Ronald Plasterk, of the University of Utrecht, in the Netherlands, suggests that microRNAs are important in the evolution of the human brain. In December's Nature Genetics, he compared the microRNAs encoded by chimpanzee and human genomes. About 8% of the microRNAs that are expressed in the human brain were unique to it, much more than chance and the evolutionary distance between chimps and people would predict.

Such observations suggest evolution is as much about changes in the genes for small RNAs as in the genes for proteins—and in complex creatures possibly more so. Indeed, some researchers go further. They suggest that RNA could itself provide an alternative evolutionary substrate. That is because RNA sometimes carries genetic information down the generations independently of DNA, by hitching a lift in the sex cells. Link this with the fact that the expression of RNA is, in certain circumstances, governed by environmental factors, and some very murky waters are stirred up.

It's evolutionary, my dear Watson
What is being proposed is the inheritance of characteristics acquired during an individual's lifetime, rather than as the result of chance mutations. This was first suggested by Jean Baptiste Lamarck, before Charles Darwin's idea of natural selection swept the board. However, even Darwin did not reject the idea that Lamarckian inheritance had some part to play, and it did not disappear as a serious idea until 20th-century genetic experiments failed to find evidence for it.

The wiggle room for the re-admission of Lamarck's ideas comes from the discovery that small RNAs are active in cells' nuclei as well as in their outer reaches. Greg Hannon, of the Cold Spring Harbor Laboratory in New York State, thinks that some of these RNA molecules are helping to direct subtle chemical modifications to DNA. Such modifications make it harder for a cell's code-reading machinery to get at the affected region of the genome. They thus change the effective composition of the genome in a way similar to mutation of the DNA itself (it is such mutations that are the raw material of natural selection). Indeed, they sometimes stimulate actual chemical changes in the DNA—in other words, real mutations.
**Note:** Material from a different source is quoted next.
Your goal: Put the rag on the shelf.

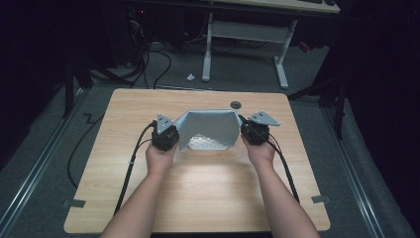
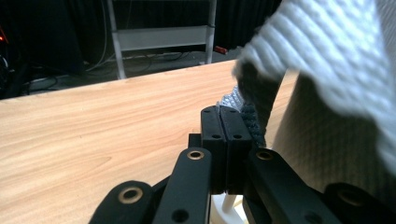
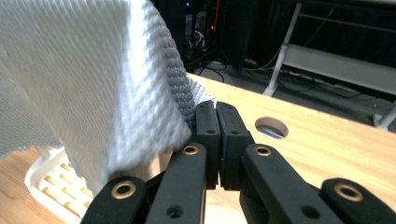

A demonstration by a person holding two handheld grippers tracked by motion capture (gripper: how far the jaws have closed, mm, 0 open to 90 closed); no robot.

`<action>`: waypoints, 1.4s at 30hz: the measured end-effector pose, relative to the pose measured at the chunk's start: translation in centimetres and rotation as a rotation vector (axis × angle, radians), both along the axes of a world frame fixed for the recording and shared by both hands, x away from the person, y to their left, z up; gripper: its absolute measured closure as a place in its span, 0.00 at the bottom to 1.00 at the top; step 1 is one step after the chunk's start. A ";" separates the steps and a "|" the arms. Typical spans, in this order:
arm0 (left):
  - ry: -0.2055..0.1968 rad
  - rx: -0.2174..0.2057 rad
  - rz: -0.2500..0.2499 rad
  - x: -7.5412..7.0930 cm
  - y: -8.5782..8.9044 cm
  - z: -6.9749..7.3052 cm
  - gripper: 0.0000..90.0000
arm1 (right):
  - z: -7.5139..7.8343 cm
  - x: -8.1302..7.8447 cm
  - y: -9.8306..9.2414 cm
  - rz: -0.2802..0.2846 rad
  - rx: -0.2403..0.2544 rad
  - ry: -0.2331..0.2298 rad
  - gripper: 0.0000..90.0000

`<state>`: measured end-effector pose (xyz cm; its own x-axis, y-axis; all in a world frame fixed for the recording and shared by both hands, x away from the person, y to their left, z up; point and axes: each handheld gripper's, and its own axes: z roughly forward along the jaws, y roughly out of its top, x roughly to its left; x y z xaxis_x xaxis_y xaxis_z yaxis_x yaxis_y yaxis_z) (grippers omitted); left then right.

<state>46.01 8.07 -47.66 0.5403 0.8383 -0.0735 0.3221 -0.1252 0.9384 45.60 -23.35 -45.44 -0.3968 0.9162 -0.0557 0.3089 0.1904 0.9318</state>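
Note:
A pale grey waffle-weave cloth (image 1: 208,126) hangs stretched between my two grippers above the middle of the wooden table (image 1: 148,106). My left gripper (image 1: 171,135) holds its left corner; in the left gripper view the jaws are pressed together on the cloth (image 2: 327,60) edge at the left gripper (image 2: 219,112). My right gripper (image 1: 246,130) holds the right corner; the right gripper (image 3: 215,107) is shut with the cloth (image 3: 84,70) draping off to its left. Under the cloth lies a white slotted tray (image 1: 205,144), partly covered, seen also as the white tray (image 3: 46,182).
A round cable hole (image 1: 236,104) sits in the table near its far edge. A white-legged desk (image 1: 245,34) stands beyond on the grey floor, with cables. Bare table surface lies in front of the person's forearms.

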 end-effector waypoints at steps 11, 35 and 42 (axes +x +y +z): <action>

Even this observation, interesting though it is, does not restore Lamarckism because such changes are not necessarily advantageous. But what Dr Hannon believes is that the changes in question sometimes happen in response to stimuli in the environment. The chances are that even this is still a random process, and that offspring born with such environmentally induced changes are no more likely to benefit than if those changes had been induced by a chemical or a dose of radiation. And yet, it is just possible Dr Hannon is on to something. The idea that the RNA operating system which is emerging into view can, as it were, re-write the DNA hard-drive in a predesigned way, is not completely ridiculous.

This could not result in genuine novelty. That must still come from natural selection. But it might optimise the next generation using the experience of the present one, even though the optimising software is the result of Darwinism. And if that turned out to be commonplace, it would be the paradigm shift to end them all.